- _WHAT TO PRODUCE_
Entries below include pictures. Output exactly the lines from the one with "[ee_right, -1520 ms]" down to the one with "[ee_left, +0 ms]", both ends included, and leave the pictures out.

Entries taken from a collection
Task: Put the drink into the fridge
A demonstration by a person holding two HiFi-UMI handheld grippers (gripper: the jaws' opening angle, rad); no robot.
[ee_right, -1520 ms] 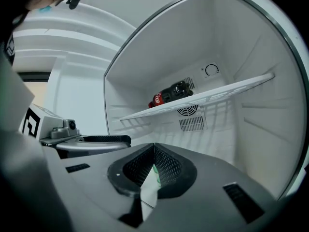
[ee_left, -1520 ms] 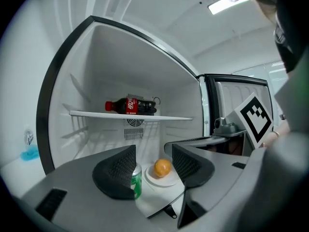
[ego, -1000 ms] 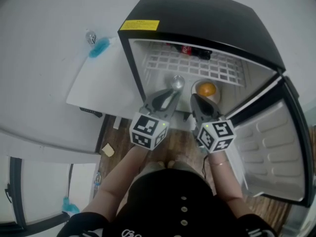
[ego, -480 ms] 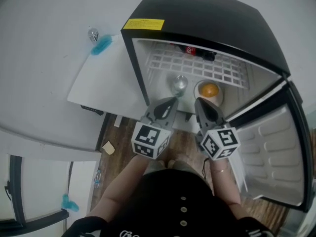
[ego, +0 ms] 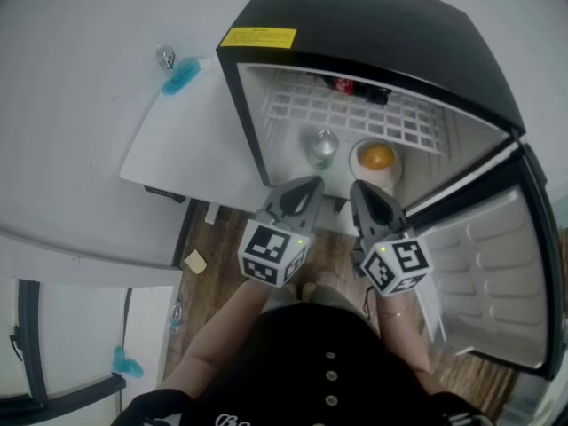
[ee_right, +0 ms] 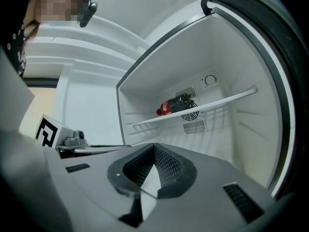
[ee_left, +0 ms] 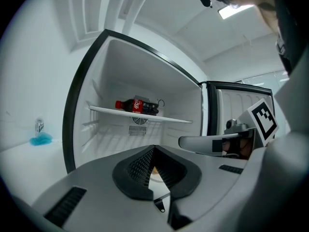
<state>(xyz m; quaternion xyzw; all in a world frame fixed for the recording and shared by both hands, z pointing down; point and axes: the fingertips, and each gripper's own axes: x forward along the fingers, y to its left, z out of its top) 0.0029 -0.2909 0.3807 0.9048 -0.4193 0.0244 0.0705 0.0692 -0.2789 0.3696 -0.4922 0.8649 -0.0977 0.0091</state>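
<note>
White wall, wood floor, open black fridge (ego: pixel 373 34). The silvery drink (ego: pixel 322 147) stands on the fridge floor beside an orange (ego: pixel 376 158) (a cola bottle (ee_left: pixel 136 106) lies on the shelf). Left gripper (ego: pixel 311 183) and right gripper (ego: pixel 358 185) are just outside the fridge, jaws pressed together, empty.

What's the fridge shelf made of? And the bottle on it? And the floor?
Shelf: looks like white-coated wire, because it is an open grid of thin bars.
Bottle: probably clear, glossy plastic, with dark drink showing through and a red label.
Floor: brown with grain streaks, so wood or a wood-look covering; the pictures don't show which.
</note>
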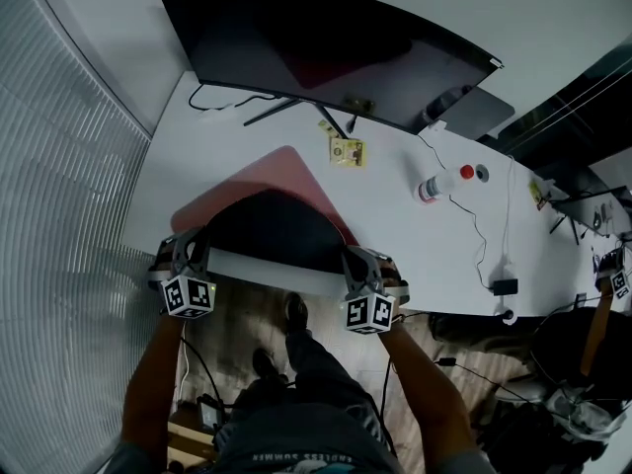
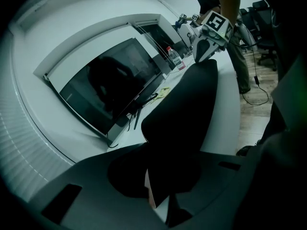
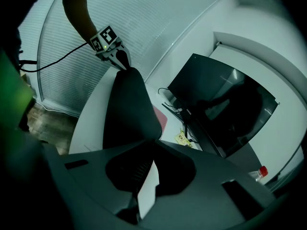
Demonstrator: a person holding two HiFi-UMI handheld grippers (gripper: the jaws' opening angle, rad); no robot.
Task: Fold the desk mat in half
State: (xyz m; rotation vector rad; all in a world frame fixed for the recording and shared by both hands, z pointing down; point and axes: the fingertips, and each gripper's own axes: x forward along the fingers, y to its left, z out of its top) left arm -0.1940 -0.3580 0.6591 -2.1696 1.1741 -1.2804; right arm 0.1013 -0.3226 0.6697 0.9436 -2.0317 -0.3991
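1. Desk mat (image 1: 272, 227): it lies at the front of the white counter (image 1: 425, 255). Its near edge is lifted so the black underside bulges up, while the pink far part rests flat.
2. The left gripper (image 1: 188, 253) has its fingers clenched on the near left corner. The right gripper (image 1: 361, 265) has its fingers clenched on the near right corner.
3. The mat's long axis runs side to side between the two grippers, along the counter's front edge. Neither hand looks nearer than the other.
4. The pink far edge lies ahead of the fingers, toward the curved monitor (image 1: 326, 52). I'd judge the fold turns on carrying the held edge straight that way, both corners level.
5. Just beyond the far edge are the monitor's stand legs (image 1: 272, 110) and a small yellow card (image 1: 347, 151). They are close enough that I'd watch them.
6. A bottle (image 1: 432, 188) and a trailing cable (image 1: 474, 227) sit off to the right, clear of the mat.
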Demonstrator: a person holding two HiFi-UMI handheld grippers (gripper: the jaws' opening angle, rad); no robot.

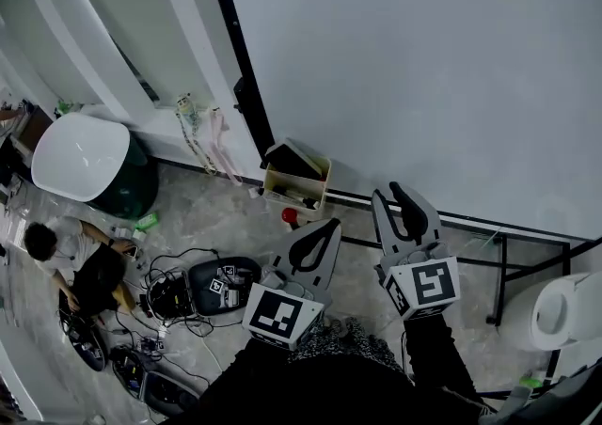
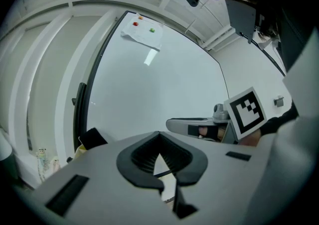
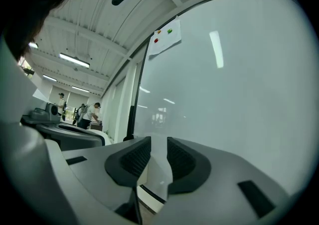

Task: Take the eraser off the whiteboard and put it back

- _PROBLEM SOLUTION_
[ee_right, -1520 ms] 
[ee_left, -1520 ms] 
[ego, -1000 ms] 
[ego, -480 ms] 
[ego, +0 ms] 
[ee_right, +0 ms] 
[ee_left, +0 ms] 

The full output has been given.